What I did first was put A in an upper triangle.

$ A = \left[ {\begin{array}{ccc} 1 & 1 & 1\\ 0 & 0 & 1\\ 2 & 3 & 4\\ \end{array} } \right] $

Step 1: $r_3$-2$r_1$→$r_3$

$ = \left[ \begin{array}{ccc} 1 & 1 & 1\\ 0 & 0 & 1\\ 0 & 1 & 2\\ \end{array} \right] $

Step 2: $r_3$⟷$r_2$

$ = \left[ \begin{array}{ccc} 1 & 1 & 1\\ 0 & 1 & 2\\ 0 & 0 & 1\\ \end{array} \right] $ $$\\$$ Now, every row swap you did on matrix A you to that to a 3x3 identity matrix because A is a 3x3 matrix.

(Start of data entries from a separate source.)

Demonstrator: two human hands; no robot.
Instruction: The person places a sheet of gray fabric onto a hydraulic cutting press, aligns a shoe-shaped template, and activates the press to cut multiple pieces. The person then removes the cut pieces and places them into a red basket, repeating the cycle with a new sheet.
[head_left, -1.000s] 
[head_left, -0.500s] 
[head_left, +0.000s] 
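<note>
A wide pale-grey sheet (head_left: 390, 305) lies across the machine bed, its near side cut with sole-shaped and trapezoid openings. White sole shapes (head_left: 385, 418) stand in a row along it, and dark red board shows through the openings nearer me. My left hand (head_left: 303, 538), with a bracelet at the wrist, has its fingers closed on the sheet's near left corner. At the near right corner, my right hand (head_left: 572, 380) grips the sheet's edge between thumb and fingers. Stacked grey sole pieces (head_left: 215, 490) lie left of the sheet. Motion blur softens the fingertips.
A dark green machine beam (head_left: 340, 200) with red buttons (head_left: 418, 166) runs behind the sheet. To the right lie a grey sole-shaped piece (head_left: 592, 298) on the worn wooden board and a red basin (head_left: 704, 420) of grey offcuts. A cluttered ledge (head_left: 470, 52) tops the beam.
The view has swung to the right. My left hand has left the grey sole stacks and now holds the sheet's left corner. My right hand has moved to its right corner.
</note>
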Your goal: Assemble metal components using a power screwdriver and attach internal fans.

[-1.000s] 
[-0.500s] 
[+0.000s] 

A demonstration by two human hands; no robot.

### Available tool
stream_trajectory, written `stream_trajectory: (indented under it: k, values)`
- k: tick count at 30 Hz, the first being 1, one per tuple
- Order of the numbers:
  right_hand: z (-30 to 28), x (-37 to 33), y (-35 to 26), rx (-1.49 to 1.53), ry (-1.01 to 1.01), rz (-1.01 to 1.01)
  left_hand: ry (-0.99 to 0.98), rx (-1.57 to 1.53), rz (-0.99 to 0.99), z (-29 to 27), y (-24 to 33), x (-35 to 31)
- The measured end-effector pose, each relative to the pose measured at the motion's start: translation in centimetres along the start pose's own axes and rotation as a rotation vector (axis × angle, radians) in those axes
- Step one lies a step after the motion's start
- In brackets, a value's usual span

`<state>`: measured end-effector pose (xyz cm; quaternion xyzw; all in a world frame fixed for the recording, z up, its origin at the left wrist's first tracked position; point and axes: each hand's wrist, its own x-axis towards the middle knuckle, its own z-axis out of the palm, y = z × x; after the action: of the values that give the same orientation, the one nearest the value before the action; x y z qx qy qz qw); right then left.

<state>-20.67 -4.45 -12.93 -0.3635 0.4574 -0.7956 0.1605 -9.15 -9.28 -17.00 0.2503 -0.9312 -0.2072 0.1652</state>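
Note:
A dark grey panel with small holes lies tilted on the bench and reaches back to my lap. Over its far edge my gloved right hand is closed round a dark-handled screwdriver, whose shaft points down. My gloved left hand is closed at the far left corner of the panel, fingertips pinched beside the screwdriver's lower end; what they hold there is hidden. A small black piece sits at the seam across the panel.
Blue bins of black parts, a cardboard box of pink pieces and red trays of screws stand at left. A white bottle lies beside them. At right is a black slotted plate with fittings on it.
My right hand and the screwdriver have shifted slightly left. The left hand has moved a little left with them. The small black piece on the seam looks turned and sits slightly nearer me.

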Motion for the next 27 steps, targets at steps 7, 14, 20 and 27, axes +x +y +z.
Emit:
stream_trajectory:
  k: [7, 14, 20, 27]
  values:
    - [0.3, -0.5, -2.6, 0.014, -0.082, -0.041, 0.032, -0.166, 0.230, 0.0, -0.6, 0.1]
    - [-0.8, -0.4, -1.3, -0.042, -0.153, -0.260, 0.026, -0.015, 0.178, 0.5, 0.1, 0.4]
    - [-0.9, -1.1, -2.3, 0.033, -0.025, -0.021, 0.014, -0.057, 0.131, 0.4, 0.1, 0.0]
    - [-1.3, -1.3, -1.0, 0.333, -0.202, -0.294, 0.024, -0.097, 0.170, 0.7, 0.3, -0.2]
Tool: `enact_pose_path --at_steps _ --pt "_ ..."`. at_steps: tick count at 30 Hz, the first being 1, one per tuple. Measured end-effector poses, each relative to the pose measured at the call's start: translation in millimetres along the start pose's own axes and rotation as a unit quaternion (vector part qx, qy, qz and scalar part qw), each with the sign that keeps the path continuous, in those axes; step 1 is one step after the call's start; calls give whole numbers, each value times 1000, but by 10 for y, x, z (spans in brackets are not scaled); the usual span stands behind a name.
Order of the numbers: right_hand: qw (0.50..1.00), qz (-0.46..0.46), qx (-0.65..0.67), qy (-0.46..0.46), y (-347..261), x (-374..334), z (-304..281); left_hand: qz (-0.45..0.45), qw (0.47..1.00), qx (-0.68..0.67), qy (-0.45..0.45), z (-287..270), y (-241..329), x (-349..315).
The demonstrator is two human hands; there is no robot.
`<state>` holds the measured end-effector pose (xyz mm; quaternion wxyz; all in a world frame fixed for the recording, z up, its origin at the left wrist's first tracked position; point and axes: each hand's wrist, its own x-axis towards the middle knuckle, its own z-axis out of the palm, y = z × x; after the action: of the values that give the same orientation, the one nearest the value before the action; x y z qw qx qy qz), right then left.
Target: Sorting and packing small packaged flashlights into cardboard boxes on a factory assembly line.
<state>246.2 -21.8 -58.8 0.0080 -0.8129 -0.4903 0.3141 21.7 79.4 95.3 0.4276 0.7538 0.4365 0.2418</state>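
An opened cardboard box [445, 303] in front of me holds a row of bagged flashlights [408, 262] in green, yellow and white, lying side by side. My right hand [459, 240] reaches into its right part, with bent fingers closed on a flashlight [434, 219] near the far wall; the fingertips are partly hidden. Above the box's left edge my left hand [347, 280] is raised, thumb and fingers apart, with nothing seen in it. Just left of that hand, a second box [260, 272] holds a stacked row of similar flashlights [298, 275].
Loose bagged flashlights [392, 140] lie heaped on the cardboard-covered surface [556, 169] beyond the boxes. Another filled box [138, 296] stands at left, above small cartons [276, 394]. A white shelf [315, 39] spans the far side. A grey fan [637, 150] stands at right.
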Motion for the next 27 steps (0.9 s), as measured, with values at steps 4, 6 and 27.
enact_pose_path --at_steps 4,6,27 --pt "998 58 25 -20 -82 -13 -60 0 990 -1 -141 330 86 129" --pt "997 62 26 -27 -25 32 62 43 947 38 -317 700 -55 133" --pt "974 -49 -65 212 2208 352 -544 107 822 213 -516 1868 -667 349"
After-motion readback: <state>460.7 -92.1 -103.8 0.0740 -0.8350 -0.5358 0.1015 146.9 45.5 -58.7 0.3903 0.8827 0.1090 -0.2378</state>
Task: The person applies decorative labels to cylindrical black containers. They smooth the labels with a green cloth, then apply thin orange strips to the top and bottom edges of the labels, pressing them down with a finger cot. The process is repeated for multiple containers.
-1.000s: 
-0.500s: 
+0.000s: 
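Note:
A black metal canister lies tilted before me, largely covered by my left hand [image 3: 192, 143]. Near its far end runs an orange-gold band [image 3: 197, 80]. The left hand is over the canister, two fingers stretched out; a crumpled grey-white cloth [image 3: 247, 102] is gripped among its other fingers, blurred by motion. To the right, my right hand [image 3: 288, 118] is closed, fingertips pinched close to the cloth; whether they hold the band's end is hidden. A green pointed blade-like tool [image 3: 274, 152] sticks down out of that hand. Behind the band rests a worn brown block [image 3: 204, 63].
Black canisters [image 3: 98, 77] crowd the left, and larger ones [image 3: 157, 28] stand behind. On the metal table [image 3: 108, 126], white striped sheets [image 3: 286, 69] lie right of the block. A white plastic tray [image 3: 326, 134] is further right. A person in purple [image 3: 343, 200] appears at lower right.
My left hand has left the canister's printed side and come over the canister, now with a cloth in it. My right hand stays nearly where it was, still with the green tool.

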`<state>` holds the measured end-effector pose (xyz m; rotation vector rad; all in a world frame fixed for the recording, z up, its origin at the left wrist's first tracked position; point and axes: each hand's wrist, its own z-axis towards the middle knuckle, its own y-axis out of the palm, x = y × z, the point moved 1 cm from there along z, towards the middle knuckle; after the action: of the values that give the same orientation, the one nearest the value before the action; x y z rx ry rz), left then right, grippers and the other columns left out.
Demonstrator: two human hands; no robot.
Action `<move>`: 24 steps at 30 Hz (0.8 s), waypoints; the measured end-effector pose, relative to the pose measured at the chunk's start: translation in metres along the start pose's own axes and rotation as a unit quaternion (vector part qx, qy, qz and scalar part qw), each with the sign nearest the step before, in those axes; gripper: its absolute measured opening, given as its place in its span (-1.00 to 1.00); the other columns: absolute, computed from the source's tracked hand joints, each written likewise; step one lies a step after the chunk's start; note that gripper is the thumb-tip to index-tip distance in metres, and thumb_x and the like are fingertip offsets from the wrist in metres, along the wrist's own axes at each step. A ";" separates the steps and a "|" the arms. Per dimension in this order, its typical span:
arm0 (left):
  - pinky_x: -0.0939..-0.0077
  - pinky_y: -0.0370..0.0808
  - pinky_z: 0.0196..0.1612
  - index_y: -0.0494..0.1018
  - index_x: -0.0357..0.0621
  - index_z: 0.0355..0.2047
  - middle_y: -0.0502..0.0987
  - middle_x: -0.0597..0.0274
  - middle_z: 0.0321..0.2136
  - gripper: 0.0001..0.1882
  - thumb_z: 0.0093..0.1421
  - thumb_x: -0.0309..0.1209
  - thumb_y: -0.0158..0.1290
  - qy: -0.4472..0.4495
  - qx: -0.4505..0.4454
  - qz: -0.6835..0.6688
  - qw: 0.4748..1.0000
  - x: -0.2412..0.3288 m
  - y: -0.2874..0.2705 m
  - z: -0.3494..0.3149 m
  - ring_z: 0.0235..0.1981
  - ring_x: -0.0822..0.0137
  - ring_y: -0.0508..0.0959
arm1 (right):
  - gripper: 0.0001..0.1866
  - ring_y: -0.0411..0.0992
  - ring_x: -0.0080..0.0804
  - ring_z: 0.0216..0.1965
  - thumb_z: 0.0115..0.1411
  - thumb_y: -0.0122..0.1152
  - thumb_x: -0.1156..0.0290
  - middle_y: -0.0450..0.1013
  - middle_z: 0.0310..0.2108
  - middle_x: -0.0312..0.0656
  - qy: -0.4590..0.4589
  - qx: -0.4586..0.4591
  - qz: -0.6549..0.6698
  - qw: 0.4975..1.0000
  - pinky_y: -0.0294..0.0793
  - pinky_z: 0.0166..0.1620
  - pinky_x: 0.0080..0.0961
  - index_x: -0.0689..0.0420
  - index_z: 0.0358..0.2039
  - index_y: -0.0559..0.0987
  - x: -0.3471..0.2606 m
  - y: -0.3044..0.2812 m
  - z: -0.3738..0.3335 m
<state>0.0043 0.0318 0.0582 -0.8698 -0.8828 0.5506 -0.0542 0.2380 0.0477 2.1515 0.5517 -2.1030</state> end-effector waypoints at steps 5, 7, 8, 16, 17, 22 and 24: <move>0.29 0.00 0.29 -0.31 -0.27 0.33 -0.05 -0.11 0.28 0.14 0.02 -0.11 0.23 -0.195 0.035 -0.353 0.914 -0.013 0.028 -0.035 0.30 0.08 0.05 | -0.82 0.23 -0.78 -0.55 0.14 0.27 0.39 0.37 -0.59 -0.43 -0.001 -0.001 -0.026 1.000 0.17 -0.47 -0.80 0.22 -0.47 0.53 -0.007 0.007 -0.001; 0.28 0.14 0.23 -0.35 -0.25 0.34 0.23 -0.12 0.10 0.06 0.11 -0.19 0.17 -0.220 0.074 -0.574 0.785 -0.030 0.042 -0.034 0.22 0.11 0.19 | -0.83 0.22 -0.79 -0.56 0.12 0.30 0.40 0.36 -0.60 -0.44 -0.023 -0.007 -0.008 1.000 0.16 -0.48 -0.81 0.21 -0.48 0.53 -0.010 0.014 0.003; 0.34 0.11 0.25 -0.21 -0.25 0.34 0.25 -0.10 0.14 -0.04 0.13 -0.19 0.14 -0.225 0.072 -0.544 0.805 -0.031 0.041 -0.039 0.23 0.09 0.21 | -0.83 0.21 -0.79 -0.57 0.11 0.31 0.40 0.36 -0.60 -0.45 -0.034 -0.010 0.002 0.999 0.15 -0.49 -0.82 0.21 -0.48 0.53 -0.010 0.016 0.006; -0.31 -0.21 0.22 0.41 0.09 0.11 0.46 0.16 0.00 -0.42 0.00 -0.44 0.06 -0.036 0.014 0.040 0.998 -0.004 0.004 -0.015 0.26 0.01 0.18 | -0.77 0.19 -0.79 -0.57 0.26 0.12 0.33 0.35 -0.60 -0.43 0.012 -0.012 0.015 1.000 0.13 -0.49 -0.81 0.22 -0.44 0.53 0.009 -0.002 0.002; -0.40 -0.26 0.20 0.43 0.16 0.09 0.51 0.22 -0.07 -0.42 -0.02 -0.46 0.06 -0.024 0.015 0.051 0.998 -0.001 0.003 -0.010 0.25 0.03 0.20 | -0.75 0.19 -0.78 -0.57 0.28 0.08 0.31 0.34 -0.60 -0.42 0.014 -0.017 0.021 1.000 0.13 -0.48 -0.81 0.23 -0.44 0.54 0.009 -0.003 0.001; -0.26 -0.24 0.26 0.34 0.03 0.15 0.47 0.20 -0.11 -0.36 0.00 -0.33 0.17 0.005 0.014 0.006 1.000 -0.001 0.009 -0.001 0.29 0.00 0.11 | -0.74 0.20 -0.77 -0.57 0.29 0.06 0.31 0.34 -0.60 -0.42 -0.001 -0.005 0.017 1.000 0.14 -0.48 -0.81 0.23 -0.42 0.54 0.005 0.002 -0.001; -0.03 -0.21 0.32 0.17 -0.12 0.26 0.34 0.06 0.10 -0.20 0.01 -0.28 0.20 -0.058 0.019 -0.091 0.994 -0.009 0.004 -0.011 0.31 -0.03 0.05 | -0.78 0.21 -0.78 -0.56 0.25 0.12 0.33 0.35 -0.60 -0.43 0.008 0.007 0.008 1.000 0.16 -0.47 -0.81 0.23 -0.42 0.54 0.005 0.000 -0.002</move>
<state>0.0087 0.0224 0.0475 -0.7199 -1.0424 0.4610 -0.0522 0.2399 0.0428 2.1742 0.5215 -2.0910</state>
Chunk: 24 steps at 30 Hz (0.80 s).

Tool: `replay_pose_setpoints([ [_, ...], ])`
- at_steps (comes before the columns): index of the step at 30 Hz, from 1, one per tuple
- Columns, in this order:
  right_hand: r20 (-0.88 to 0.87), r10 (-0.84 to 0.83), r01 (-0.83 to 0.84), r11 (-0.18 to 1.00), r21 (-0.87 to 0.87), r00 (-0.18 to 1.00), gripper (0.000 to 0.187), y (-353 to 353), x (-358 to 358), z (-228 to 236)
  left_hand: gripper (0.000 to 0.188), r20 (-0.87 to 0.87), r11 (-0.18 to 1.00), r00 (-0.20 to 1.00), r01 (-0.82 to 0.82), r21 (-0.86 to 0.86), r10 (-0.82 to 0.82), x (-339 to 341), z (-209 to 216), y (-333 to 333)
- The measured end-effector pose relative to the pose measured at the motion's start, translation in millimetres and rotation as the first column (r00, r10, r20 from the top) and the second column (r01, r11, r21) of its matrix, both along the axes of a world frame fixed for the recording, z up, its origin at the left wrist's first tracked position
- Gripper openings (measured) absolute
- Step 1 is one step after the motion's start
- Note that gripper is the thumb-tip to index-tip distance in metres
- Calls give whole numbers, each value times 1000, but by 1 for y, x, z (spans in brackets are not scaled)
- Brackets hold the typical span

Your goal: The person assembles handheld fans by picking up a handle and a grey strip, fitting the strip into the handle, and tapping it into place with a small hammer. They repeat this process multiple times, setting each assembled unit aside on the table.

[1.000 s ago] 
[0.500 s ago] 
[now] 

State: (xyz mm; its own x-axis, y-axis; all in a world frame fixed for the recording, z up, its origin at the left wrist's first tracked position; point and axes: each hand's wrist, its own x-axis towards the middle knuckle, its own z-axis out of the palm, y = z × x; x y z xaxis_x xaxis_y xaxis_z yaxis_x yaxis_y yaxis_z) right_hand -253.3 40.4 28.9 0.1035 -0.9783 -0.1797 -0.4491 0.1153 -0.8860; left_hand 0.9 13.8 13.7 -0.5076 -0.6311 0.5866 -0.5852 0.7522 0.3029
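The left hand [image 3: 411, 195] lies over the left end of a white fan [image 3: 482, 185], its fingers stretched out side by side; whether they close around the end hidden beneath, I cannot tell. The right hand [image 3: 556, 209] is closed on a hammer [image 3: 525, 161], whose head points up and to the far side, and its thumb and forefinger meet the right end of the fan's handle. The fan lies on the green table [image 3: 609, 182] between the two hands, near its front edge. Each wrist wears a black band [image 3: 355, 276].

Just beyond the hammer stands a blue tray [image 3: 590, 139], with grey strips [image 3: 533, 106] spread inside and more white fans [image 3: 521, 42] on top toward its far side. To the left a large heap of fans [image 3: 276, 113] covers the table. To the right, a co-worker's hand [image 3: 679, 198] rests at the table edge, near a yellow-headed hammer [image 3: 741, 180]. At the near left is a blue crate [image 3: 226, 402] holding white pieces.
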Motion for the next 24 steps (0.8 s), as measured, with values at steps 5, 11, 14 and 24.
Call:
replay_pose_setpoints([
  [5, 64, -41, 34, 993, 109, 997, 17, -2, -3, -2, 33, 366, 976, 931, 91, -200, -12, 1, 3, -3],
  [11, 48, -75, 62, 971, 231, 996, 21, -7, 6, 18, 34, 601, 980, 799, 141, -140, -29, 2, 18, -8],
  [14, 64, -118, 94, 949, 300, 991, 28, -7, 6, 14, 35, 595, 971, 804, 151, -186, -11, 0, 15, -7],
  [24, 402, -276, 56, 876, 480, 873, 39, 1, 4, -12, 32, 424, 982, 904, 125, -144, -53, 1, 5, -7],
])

$ P = \left[ \begin{array}{ccc} 1 & 0 & 0\\ 0 & 1 & 0\\ 0 & 0 & 1\\ \end{array} \right] $

Step 3: $r_3$⟷$r_2$

$ = \left[ \begin{array}{ccc} 0 & 0 & 1\\ 1 & 0 & 0\\ 0 & 1 & 0\\ \end{array} \right] $ $$\\$$ Now form C=PA because it will have an LU decomposition.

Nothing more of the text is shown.